Después de la hecatombe

Amparo Piñeirua

Para poner a Rose a salvo, alcancé a encontrar una puerta que flotaba, del buque que acababa de hundirse en el mar. Yo trataba de sostenerme; sabía que era cuestión de tiempo: no aguantaría mucho (el agua estaba helada). 

No puedo precisar cuánto tiempo estuve ahí, pero a cada momento estaba más débil y ya no sentía el cuerpo. 

Cuando ya no pude más, me solté; a pesar de que Rose trataba de sostenerme, fue imposible y me hundí poco a poco. ¿Qué pasaba? Mi mente aturdida no entendía: personas sobre mi me hacían respirar, aunque me costaba trabajo. La garganta y la nariz me ardían; me salía agua salada por todas partes; tosía. Abrí mucho los ojos. ¿Dónde estaba? Solo me acordaba de estarme hundiendo; miré para todas partes, tratando de comprender. 

En ese momento me di cuenta de que estaba en otro barco, esta vez pesquero. Habían recogido algunos sobrevivientes del Titanic.

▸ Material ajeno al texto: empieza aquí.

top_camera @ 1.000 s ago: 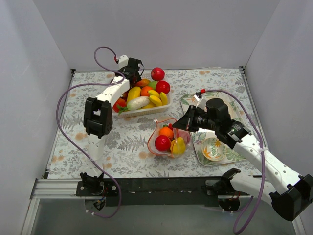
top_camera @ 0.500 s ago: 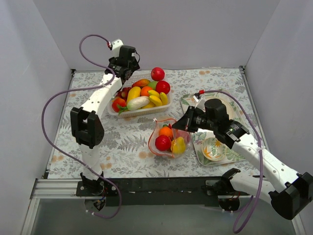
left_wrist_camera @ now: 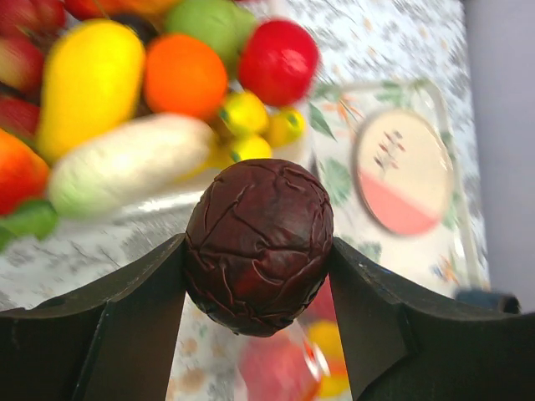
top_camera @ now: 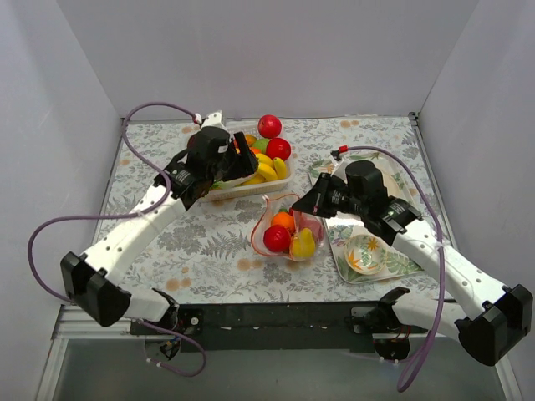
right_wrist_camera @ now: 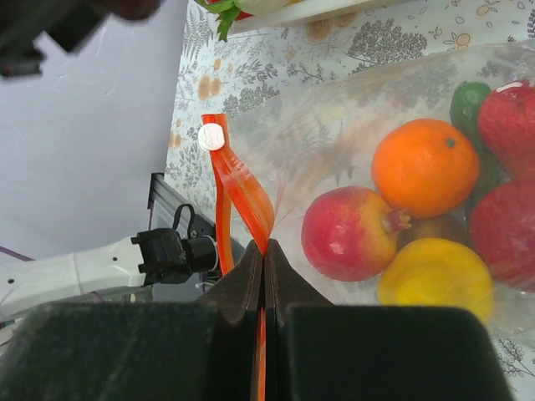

Nos cubrían con mantas y nos daban algo de comer, pero no sabía adónde nos dirigíamos. 

 Traté de tranquilizarme: mi confusión aún era grande. 

 En las siguientes horas, descansé, pero la travesía continuaba. Hablaban un idioma que no entendía; traté de comunicarme con ellos y preguntarles adónde nos dirigíamos, pero no lo logré. Quería saber de Rose, si a ella también la habían rescatado y (lo más importante) si estaba viva. 

Seguía sin saber hacia dónde se dirigía el barco; por fortuna, todos los que habíamos sido rescatados de la tragedia estábamos con vida y poco a poco nos restablecíamos. 

Durante el viaje ayudábamos en la faena con los pescadores; para mí no era problema: estaba acostumbrado al trabajo duro. 

El barco llegó a la Florida donde, simplemente, nos desembarcaron y con señas nos dijeron que ahí nos quedábamos, pues ellos, al día siguiente, después de vender su mercancía y volver a llenar el barco de provisiones, zarparían. 

Mi situación era complicada: no tenía ni dinero, ni conocidos, ni siquiera ropa que ponerme. 

 ¿Cómo podría saber dónde habían llevado a Rose y si aún estaba viva? Este era el pensamiento que más me atormentaba. Buscaría un trabajo y regresaría a Londres, donde seguro obtendría más información. 

Encontré un empleo de cargador en el puerto; conseguí un pequeño cuarto donde vivir y, sin darme cuenta, los meses y luego los años empezaron a pasar. Solo pensaba en Rose, pero cada día se me hacía más difícil encontrar la forma de pagarme un pasaje a Londres. Fui progresando y, luego de diez años en Florida, me pude comprar una pescadería y vivir en un mejor lugar. Mi ilusión de regresar a Inglaterra poco a poco se desvaneció: ya había pasado mucho tiempo. 

 Por las tardes me gustaba pasear por la ciudad y, de vez en cuando, tomarme un café. En una ocasión, mirando el escaparate de una joyería, me llamó la atención primero una joya espectacular que yo conocía bien y luego la persona que la estaba mostrando, probablemente para venderla. 

 Mi corazón se aceleró. No lo podía creer, me acerqué para comprobar que lo que pensaba era lo correcto y ahí en medio de la tienda estaba Rose con el corazón del mar, la joya con la que la había pintado desnuda en el Titanic.